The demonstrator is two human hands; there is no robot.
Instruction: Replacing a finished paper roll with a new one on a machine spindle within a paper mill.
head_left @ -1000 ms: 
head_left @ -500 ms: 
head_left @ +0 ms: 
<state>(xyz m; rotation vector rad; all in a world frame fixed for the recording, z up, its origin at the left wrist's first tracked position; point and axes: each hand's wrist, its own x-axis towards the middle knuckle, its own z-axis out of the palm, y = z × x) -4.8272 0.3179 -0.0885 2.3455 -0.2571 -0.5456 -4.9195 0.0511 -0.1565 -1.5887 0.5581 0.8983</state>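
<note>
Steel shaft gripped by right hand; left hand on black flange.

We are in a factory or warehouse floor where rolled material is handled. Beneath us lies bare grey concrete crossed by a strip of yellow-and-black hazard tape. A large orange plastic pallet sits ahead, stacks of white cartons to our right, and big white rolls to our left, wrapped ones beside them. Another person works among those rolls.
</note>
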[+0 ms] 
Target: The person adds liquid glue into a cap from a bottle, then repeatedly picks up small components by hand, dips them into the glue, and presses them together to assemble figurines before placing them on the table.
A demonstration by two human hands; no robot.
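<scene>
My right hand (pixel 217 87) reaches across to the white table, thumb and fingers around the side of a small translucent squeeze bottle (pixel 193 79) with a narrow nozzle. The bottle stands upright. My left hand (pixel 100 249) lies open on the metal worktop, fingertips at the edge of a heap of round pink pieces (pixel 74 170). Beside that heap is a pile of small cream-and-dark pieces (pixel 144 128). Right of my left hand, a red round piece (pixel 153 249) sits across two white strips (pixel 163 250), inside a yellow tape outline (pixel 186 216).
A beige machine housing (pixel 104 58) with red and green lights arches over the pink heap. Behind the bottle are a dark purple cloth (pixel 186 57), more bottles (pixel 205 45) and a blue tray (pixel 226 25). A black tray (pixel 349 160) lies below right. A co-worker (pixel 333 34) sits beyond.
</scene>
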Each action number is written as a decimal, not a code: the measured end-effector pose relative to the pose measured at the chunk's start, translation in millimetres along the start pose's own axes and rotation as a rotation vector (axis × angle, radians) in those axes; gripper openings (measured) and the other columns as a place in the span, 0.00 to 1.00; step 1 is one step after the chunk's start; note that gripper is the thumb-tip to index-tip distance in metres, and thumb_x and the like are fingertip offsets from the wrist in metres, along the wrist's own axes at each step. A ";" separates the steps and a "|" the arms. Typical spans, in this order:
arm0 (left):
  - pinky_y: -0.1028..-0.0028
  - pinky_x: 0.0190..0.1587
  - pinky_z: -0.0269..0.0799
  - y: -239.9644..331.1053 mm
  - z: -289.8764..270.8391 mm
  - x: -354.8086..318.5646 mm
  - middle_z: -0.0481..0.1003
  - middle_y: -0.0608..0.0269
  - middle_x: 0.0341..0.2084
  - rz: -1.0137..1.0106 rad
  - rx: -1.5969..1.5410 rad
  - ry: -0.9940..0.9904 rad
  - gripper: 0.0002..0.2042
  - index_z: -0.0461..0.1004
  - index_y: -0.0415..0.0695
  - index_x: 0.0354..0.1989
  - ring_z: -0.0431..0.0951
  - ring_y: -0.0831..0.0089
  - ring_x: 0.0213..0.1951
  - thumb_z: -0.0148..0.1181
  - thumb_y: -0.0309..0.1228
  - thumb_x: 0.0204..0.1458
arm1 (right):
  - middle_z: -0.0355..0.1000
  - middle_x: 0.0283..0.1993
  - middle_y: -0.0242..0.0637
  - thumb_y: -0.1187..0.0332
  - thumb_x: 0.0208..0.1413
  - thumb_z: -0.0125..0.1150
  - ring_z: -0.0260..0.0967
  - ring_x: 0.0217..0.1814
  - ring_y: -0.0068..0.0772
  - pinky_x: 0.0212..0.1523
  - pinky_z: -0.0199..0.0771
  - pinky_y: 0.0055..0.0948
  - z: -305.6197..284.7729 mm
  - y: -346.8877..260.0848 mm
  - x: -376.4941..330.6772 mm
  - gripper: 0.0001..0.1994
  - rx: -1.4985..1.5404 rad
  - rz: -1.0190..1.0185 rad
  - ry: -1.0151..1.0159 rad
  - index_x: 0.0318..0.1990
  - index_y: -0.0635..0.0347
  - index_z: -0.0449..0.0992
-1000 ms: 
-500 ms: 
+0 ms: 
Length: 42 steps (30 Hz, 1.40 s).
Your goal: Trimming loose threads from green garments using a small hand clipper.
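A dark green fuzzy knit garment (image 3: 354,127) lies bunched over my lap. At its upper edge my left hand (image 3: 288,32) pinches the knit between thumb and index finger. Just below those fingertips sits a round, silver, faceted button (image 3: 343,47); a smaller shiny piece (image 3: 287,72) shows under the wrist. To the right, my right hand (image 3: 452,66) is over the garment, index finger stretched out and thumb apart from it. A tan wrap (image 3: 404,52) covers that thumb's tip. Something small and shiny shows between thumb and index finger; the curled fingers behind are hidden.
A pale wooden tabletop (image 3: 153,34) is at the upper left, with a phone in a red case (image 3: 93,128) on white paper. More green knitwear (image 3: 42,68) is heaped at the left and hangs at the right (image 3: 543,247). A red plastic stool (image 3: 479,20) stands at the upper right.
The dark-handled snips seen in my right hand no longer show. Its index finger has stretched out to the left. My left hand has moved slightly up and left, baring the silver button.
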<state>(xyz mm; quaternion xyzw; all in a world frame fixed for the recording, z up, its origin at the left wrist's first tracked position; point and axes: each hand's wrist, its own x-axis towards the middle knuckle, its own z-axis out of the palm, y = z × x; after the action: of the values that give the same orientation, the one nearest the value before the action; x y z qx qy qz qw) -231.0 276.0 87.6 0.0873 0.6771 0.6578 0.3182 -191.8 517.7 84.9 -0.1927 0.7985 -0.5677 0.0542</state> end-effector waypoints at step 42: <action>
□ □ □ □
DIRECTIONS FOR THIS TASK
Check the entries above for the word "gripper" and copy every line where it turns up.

OUTPUT FOR THIS TASK
Each action number is written as a decimal, not a code: the measured end-effector pose relative to the pose measured at the chunk's start, translation in millimetres along the start pose's own axes and rotation as a rotation vector (axis × angle, radians) in those axes; gripper openings (measured) and the other columns as a place in the span, 0.00 to 1.00; step 1 is one step after the chunk's start; note that gripper is the thumb-tip to index-tip distance in metres, and thumb_x and the like are fingertip offsets from the wrist in metres, along the wrist's own axes at each step. A ";" separates the steps and a "|" the arms. Typical spans, in this order:
  - gripper: 0.0002..0.2042
  - gripper: 0.0001..0.1994

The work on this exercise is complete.